2019 Trading update
Provident Financial plc, the leading provider of credit products to those consumers who are not well served by mainstream lenders, makes the following update on trading for the financial year ended 31 December 2019, ahead of its preliminary results for the year which will be announced on 27 February 2020.
Fourth quarter trading
The group has delivered results in line with internal plans during the fourth quarter of the year. Vanquis Bank has delivered results modestly above expectations due to favourable delinquency and tight cost control. Moneybarn has continued to deliver attractive receivables growth although performed modestly below internal plan as a result of higher impairment, primarily reflecting the stronger than forecast growth in the year. CCD finished the year well and has delivered results in line with plan. Accordingly, the group expects to report profits for 2019 as a whole in line with market expectations*.
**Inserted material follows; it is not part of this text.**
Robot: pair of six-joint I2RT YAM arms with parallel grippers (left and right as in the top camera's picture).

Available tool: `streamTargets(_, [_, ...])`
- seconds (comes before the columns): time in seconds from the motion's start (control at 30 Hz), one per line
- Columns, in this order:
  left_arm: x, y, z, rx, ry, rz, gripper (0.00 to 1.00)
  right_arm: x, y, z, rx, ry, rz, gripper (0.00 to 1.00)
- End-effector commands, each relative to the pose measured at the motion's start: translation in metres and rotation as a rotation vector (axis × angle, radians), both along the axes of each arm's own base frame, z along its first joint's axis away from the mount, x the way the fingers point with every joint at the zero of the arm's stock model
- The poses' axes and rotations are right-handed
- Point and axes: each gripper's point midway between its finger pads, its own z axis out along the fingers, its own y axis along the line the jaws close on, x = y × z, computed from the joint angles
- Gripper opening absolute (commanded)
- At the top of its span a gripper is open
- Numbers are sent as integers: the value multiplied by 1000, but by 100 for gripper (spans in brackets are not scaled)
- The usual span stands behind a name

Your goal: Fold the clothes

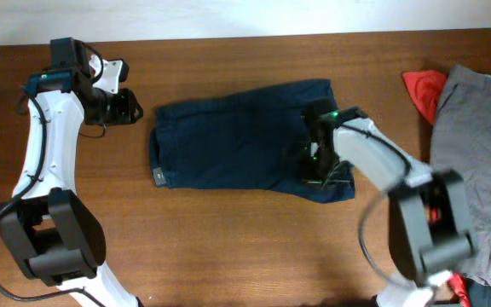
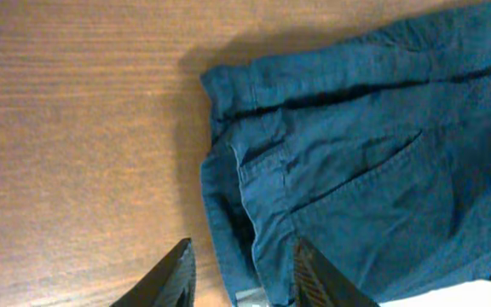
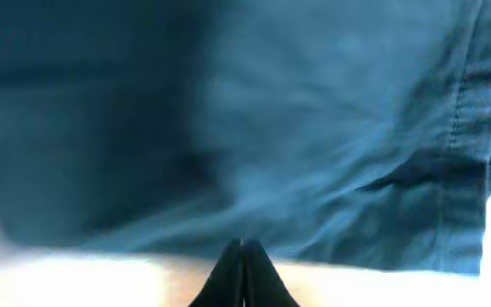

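Brown wooden surface [image 1: 228,247] under a fixed overhead camera, pale wall strip along the far edge. Overhead view: dark navy blue fabric shorts [image 1: 228,141] lie spread flat near the middle of the surface, long side running left to right, with a small light tag [image 1: 158,177] at the near left corner. Left end effector [image 1: 130,107] sits just off the shorts' left edge, clear of the cloth. Right end effector [image 1: 315,158] is down over the right part of the shorts, its arm reaching in from the near right. A red cloth [image 1: 423,89] and a grey garment [image 1: 484,153] lie at the right edge of the surface, apart from the shorts. Left wrist view: left end effector [image 2: 241,281] has its black fingers [image 2: 173,277] apart, nothing between them; the shorts [image 2: 373,170] fill the right side, the gathered waistband [image 2: 245,162] nearest the fingers, bare wood [image 2: 75,128] to the left. Right wrist view: right end effector [image 3: 243,269] has its fingertips pressed together right at the blue cloth [image 3: 271,128]; whether a pinch of fabric sits between them cannot be told. A stitched hem [image 3: 467,111] runs down the right side; the picture is blurred.
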Motion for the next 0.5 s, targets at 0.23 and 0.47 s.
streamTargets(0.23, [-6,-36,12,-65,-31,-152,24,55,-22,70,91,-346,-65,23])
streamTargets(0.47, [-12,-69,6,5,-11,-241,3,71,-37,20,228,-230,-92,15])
Consistent with the group’s strategy set out at the Capital Markets Day in November to diversify its funding base and lower the overall cost of funding, the group has agreed a bilateral securitisation facility with NatWest Markets to fund Moneybarn business flows. The new facility provides up to £100m of initial funding and is anticipated to grow to £275m over the next 18 months. The facility provides a comparable funding rate to the revolving credit facility which reduced from £450m to £235m in July 2019.
Commenting on the final quarter of the year, Malcolm Le May, Chief Executive Officer, said:
“I am very pleased that the group has continued to perform well in the final quarter and we expect to report full-year results in line with market expectations.
I am also delighted to announce that we have now agreed a bilateral securitisation facility to fund Moneybarn’s business flows, further diversifying our funding sources, reducing the group’s funding costs and supporting the group’s medium- term growth ambitions.
We are well placed entering 2020 to continue to meet our customers’ needs and deliver against the targets set out at our Capital Markets Day in November.”
* Market expectations in this announcement represent a mean consensus 2019 group profit before tax, amortisation of acquisition intangibles and exceptional items of £162m with a range of £155m to £166m based on the forecasts published by 12 equity research analysts.